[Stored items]
──────────────────────────────
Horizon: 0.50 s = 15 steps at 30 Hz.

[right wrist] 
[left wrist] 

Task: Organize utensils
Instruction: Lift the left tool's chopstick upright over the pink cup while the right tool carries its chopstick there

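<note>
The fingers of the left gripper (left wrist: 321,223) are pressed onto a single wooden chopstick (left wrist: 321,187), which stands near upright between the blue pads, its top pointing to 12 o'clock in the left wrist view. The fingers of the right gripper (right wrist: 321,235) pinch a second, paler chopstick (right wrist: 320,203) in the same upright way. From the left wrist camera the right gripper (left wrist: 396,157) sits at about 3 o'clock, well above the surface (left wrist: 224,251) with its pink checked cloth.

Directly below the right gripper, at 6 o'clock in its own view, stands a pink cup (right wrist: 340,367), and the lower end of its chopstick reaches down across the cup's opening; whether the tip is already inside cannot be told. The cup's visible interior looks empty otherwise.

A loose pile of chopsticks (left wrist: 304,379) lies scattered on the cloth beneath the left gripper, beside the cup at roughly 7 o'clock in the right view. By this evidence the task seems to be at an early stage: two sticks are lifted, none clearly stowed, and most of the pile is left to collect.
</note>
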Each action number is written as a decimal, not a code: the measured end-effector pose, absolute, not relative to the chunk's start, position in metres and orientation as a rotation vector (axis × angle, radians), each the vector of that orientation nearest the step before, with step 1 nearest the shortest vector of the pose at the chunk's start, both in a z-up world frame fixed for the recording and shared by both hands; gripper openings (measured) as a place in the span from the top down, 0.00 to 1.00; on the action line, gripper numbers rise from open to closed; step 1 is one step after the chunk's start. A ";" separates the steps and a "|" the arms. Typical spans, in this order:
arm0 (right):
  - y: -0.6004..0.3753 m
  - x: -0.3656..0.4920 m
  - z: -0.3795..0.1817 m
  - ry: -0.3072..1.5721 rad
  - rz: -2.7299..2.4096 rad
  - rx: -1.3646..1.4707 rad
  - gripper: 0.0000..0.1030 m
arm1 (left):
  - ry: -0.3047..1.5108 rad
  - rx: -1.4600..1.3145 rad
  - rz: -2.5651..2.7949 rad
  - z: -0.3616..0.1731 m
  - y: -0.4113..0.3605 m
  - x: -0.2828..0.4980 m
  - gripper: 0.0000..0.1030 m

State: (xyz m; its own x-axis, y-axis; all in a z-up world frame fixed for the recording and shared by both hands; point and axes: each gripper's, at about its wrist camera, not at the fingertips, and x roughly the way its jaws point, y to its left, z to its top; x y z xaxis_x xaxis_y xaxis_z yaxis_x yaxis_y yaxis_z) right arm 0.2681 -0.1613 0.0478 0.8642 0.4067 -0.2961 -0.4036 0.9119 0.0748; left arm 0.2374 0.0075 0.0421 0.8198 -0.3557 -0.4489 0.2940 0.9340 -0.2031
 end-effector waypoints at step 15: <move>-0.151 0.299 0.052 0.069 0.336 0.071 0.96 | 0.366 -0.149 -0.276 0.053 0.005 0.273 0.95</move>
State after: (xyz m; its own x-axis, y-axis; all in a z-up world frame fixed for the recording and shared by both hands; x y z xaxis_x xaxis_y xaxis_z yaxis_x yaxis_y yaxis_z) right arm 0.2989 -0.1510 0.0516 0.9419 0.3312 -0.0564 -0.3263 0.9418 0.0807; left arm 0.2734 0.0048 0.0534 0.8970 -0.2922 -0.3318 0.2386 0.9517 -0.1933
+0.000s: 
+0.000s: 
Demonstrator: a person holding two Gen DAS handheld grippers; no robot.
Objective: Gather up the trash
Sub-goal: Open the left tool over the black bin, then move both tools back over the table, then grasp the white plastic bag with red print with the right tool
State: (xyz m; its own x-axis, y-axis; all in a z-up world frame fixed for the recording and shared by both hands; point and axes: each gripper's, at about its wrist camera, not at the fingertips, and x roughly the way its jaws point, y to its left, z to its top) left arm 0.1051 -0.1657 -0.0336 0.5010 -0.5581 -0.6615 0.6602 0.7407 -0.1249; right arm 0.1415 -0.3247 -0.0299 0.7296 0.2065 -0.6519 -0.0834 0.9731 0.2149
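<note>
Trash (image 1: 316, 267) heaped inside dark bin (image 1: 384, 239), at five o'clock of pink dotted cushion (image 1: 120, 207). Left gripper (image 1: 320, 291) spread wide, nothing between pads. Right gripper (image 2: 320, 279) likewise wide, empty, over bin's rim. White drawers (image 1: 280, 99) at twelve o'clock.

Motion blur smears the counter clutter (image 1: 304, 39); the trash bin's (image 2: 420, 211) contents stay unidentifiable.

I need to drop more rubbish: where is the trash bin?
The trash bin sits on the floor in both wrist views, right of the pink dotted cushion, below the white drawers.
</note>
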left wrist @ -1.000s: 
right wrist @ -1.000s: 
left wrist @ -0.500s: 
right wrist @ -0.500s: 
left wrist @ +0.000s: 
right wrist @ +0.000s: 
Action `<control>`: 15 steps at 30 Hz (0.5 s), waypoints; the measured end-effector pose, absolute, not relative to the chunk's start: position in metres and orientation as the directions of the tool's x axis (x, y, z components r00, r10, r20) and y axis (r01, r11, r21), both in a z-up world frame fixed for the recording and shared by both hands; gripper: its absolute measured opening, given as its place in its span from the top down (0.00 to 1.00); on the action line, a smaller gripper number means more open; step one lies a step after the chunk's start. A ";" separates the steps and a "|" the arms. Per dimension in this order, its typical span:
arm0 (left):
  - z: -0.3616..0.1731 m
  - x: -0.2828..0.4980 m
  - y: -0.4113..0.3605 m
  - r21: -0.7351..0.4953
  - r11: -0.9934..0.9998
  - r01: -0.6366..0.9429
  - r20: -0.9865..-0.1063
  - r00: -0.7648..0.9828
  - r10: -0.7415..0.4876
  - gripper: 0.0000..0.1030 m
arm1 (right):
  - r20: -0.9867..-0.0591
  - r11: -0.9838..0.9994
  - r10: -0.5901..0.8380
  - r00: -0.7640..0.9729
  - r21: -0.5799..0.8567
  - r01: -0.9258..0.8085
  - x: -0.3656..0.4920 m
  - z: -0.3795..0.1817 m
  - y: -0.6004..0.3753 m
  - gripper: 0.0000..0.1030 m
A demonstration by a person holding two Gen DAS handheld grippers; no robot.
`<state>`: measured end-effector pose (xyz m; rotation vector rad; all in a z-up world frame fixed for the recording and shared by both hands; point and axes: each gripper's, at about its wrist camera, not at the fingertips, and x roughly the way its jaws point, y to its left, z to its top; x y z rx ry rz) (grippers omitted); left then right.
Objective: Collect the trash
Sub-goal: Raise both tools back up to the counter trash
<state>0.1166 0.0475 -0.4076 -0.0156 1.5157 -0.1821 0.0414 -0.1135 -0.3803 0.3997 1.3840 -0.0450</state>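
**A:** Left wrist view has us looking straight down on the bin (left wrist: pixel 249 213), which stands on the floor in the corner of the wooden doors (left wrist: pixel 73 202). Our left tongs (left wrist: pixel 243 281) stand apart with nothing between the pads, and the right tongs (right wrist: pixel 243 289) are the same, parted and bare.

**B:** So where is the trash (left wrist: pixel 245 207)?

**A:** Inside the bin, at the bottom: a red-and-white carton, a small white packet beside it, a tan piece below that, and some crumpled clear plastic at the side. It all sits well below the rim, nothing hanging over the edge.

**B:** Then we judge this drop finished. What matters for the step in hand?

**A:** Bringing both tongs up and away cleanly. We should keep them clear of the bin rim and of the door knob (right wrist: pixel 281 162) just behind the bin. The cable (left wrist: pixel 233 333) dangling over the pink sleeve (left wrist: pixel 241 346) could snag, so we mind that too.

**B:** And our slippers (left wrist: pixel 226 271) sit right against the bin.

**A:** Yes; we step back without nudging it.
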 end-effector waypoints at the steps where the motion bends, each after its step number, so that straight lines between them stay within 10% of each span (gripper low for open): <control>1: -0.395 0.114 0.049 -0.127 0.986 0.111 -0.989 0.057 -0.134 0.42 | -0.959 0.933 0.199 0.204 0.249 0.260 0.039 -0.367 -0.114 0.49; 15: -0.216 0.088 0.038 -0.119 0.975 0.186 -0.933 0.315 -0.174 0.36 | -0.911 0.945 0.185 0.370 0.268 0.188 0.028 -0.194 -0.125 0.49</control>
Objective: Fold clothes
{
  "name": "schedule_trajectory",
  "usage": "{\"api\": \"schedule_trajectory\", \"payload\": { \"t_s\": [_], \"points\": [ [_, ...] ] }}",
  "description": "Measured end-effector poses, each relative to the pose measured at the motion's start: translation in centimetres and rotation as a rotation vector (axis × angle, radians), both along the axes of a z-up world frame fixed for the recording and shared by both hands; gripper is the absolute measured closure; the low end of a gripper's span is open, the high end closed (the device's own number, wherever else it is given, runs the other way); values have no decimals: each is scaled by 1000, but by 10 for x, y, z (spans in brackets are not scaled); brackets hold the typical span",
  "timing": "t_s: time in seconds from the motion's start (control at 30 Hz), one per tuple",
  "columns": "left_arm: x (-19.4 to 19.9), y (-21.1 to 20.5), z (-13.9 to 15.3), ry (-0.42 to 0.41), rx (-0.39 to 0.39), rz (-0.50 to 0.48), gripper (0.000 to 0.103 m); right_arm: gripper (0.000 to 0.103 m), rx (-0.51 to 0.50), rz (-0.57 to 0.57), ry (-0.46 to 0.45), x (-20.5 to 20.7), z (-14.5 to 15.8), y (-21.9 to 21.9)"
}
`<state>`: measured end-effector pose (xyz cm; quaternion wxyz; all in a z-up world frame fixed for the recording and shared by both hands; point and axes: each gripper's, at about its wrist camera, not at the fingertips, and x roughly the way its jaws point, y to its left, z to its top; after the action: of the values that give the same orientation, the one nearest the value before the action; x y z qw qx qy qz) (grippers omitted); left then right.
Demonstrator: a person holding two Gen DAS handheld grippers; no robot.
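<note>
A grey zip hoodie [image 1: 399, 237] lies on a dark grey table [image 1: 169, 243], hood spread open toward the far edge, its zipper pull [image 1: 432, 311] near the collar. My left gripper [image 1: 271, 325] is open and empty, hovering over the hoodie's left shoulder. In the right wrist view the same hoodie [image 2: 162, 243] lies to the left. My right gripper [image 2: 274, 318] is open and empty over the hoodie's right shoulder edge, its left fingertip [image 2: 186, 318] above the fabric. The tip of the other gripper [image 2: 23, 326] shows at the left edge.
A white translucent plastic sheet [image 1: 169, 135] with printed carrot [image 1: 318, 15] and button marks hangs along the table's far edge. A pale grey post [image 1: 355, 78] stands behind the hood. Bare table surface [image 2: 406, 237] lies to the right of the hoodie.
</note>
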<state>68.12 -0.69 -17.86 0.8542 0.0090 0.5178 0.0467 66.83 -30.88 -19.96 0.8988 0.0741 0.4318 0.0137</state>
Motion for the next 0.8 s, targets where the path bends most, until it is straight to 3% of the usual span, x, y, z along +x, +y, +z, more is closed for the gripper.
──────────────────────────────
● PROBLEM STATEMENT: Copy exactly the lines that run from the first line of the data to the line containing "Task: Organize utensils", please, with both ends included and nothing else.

● PROBLEM SOLUTION:
Horizon: 0.50 s = 15 steps at 30 Hz.

[right wrist] 
[left wrist] 

Task: Organize utensils

That finishes the output for this exercise.